Editor's Note: Steve McDonagh owns and operates Hearty Restaurant and The Hearty Boys Caterers with his partner, Dan Smith. In addition to winning the first season of Food Network's hit series "Food Network Star," Smith and McDonagh live in Chicago with their son, Nate.
I am not a Dan Cathy basher. I respect Chick-fil-A's Chief Operating Officer for taking an honest stand and putting his business in the line of fire by clarifying the company’s stance on gay marriage.
It takes guts to be responsible for your words. It takes a person of conviction who is willing to bear the repercussions from those who dislike what he has to say. And in a political climate where our politicians are afraid to say anything off-prompter, lest it be twisted and dissected for hidden meaning, the responsible are difficult to find.
I’ve been vocal about my political and social convictions for years. My guess is that Cathy would be surprised at how much he and I have in common.
Like Cathy, we are a family-run business. We cherish the remembered moments of covering our son in a fresh tablecloth when meetings and naptime collided, know the exhaustion of late night pillow talk being business-related, and the pride we felt when Nate first said he wants to someday run the business (be warned, he wants to make it a combo Chinese takeout and veterinary clinic).
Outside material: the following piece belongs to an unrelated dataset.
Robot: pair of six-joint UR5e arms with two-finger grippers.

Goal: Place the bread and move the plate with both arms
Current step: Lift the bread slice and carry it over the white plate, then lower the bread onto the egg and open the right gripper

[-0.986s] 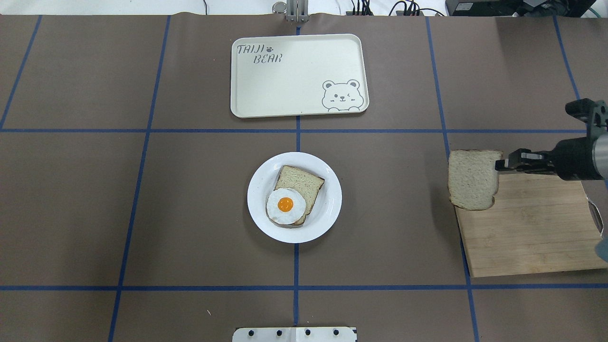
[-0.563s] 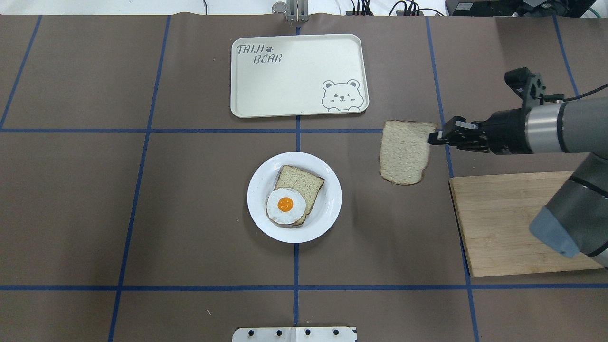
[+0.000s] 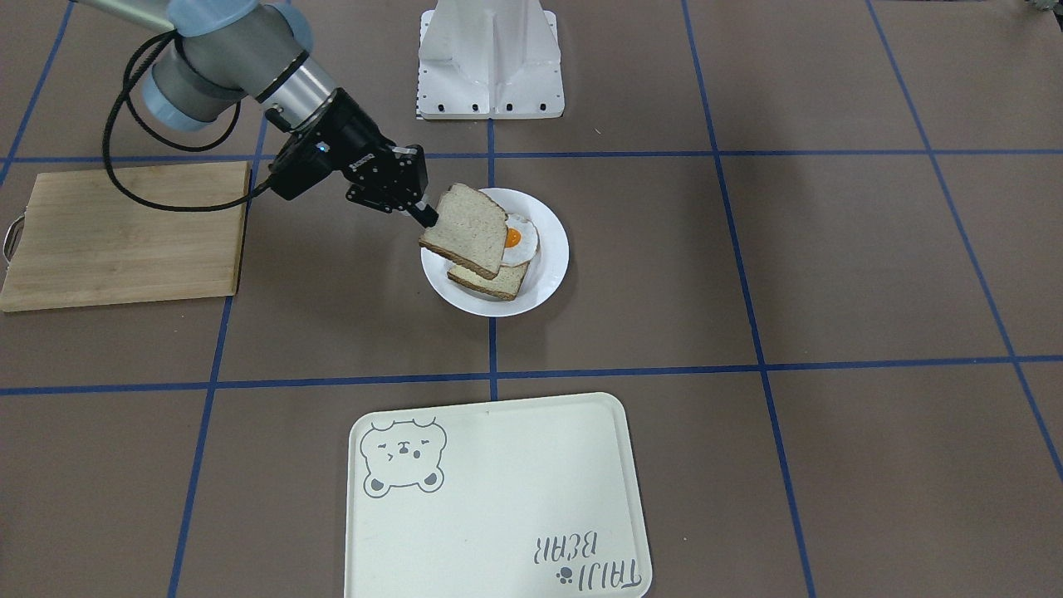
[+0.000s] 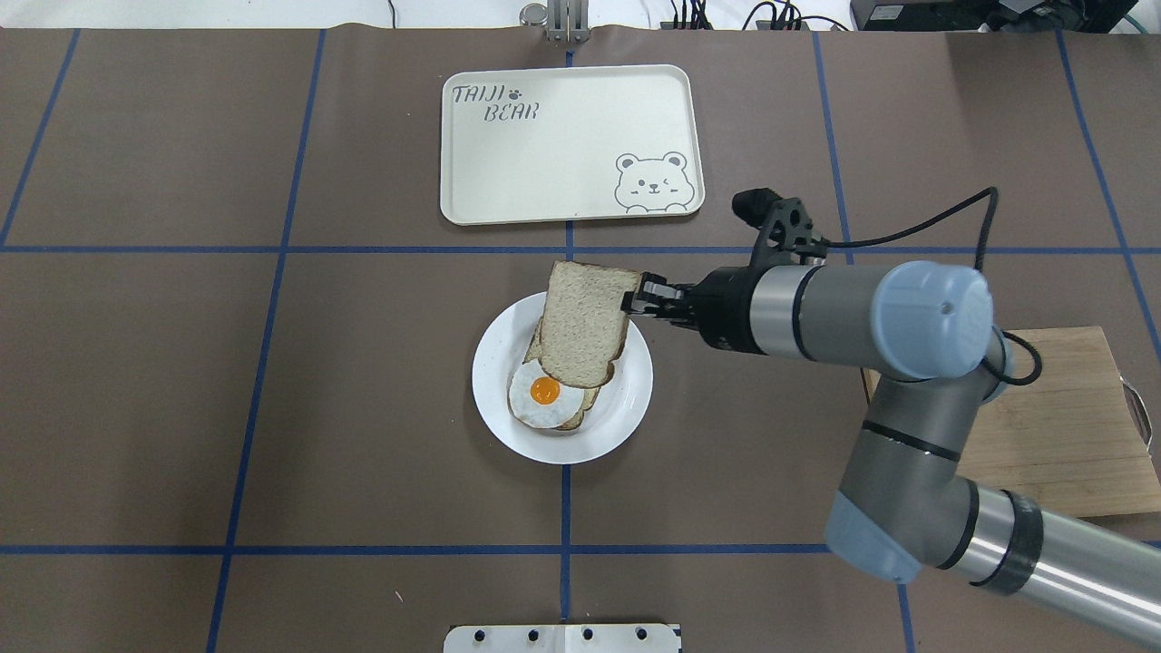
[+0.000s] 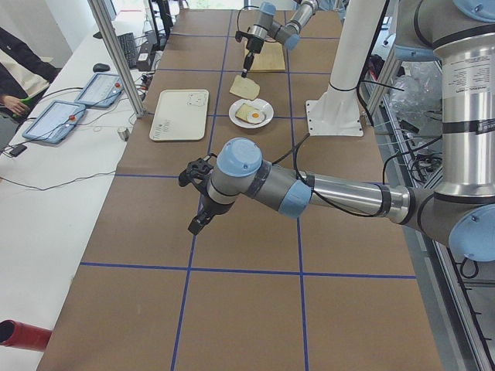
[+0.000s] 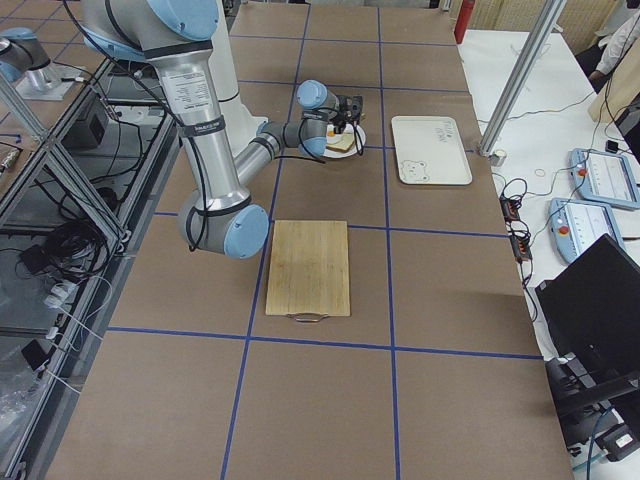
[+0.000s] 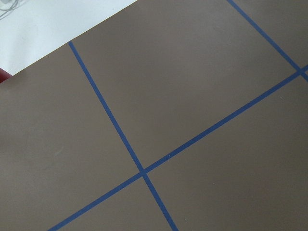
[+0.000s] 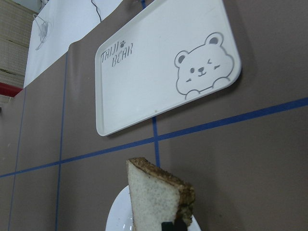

Like Cathy, we use the power of our brand to back up our beliefs - and this is where the tricky part of responsibility starts. Unlike the nameless Internet ninjas, what we say not only reflects on us as individuals but onto our businesses. And by “business,” I don't mean just our bottom line but the people who work for us and those that do business with us. How does what Steve McDonagh says reflect on someone who holds a position in The Hearty Boys? How does what Dan Cathy says make his gay and lesbian employees feel? Or gay and lesbian franchise owners? Or gay and lesbian stockholders?
Like Cathy, “we want to do anything we possibly can to strengthen families." But when Dan Cathy says “strengthen families,” he’s excluding my family: Dan, Steve and Nate. He means except Abby, Julie and Carly, or Brad, John, Max and Jack-Jack. We obviously don’t fall under the “families” heading and we must be marginalized.
So, when Mike Huckabee called for August 1 to be Chick-fil-A Appreciation Day, we decided to make August 1 Chick-fil-Gay Appreciation Day at Hearty Restaurant in Chicago. When a guest purchases a fried chicken sandwich with pickles on a toasted buttered bun, the proceeds will go directly to Equality Illinois to help families that some feel don’t deserve strengthening.
And here the similarities completely end. Unlike Cathy, I have no interest in alienating my client base or offending my guests. I run on a business plan of inclusion. A Chick-fil-A statement stressed that the chain is inclusive as well. Its more than 1,600 stores are committed to treating gay and lesbian employees and guests with the same “honor, dignity and respect” that they give everyone else, but my community knows better. There’s no honor, dignity and respect in thanking a client for a purchase and using LGBT dollars to fund programs aimed at destroying our families.
Finally, we stand on different sides of history. Sadly, Dan Cathy is on the wrong side. Cathy can refer to us a “prideful and arrogant,” but I think those words are well-suited to those who sit in judgment and speak for their version of God. Sixty years of civil rights history teach us that basic human rights will always win out. You can’t stop equal rights anymore than you can take back that seat on the bus. This is our new reality. You can’t stop progress, as the man says.
The tide has changed, and the escalating shouts we hear are the cries of the self-righteous who never imagined they’d be the ones fighting the current.